Prompt: Reproduce the whole listing below without its pictures, exactly as written.

Provided material:

__________

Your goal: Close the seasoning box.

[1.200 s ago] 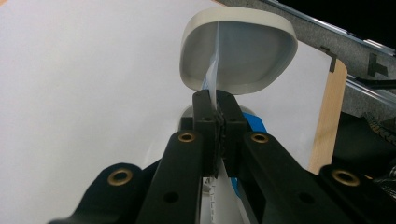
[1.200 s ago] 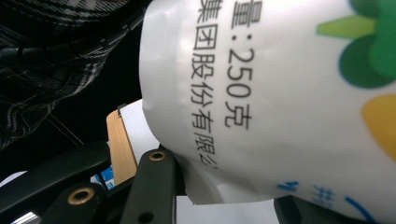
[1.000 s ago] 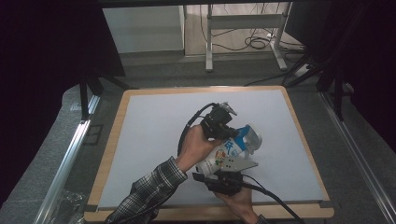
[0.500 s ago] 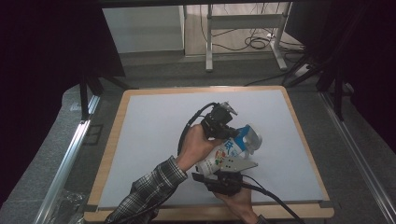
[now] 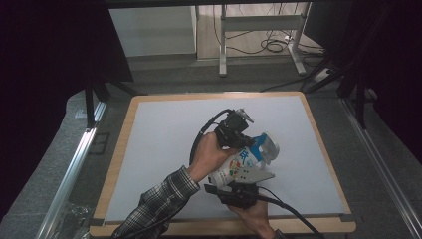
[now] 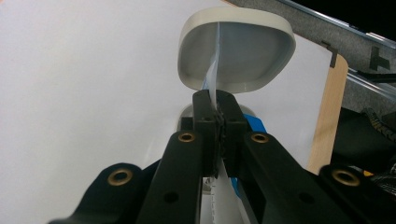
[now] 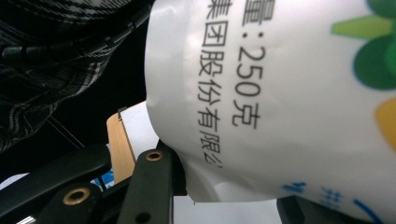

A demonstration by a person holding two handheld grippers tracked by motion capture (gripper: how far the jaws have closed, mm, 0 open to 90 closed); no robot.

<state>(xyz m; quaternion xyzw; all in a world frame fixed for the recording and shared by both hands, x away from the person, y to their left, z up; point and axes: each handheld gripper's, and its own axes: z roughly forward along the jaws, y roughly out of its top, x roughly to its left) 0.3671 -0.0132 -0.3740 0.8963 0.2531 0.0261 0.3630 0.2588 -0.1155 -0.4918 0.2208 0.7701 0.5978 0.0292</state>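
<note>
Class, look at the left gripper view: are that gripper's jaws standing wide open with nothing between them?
No. The left gripper has its jaws pressed together on a thin edge of the pouch, in front of the white dish.

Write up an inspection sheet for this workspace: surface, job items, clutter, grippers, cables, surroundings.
Surface: white sheet on a wooden-edged board, bare apart from the work in hand.
Job's things: white printed plastic pouch with blue and green markings, held above the board; pale grey rounded bowl below its top end.
Clutter: nothing seen on the board.
Grippers: left gripper shut on the pouch's thin top edge; right gripper clamped on the pouch's lower body.
Cables: black cable loops from the left gripper; another trails from the right one.
Surroundings: dark grey floor, metal table legs, loose floor cables beyond.
</note>
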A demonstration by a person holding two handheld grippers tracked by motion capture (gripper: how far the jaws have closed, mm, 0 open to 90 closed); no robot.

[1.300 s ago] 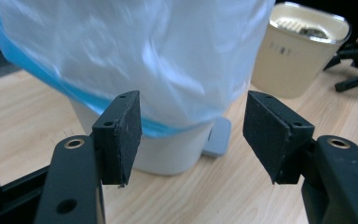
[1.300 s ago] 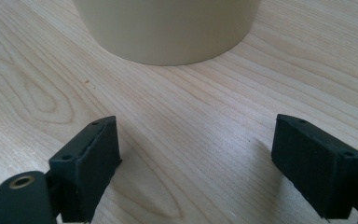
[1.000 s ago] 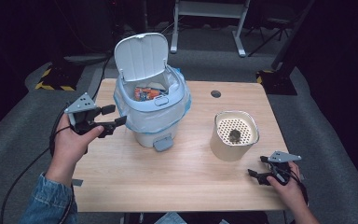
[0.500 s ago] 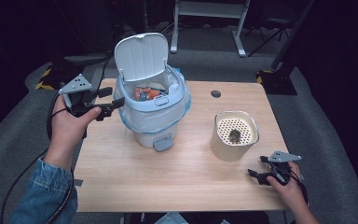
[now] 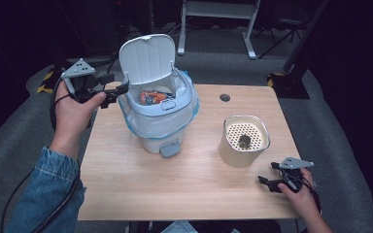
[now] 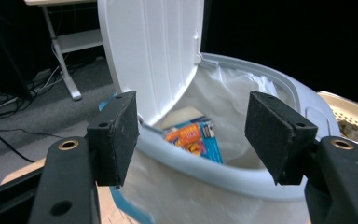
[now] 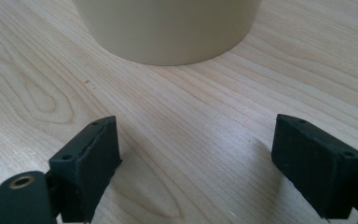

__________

Expected answer:
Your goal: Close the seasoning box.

[1.200 s ago] 
[1.200 s ago] 
[1.000 s ago] 
[0.500 s ago] 
[now] 
[now] 
[now] 

A demonstration by a person holding two handheld grippers tracked by motion capture (gripper: how far the jaws have closed, mm, 0 open to 90 closed); no robot.

<state>(xyz m; quaternion xyzw; all in a world frame fixed for the recording and shared by both hands, x away from the person, y to their left, z up; point and axes: each handheld gripper's, and its own axes: z roughly forward along the jaws, y roughly out of its top, x roughly to its left) 0.3671 -0.0132 -0.3740 0.8963 0.2531 0.0261 0.3630 0.2588 -0.1155 -0.4918 0.2208 0.7701 0.5978 0.0292</state>
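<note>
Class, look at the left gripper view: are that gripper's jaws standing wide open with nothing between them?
No. The left gripper has its jaws pressed together on a thin edge of the pouch, in front of the white dish.

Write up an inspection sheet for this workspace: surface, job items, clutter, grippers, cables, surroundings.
Surface: white sheet on a wooden-edged board, bare apart from the work in hand.
Job's things: white printed plastic pouch with blue and green markings, held above the board; pale grey rounded bowl below its top end.
Clutter: nothing seen on the board.
Grippers: left gripper shut on the pouch's thin top edge; right gripper clamped on the pouch's lower body.
Cables: black cable loops from the left gripper; another trails from the right one.
Surroundings: dark grey floor, metal table legs, loose floor cables beyond.
</note>
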A demonstration by a person holding two handheld grippers tracked by motion capture (gripper: how far the jaws have closed, mm, 0 open to 90 closed); no robot.

[1.300 s ago] 
[1.300 s ago] 
[1.000 s ago] 
[0.500 s ago] 
[now] 
[now] 
[now] 

This answer has no further content.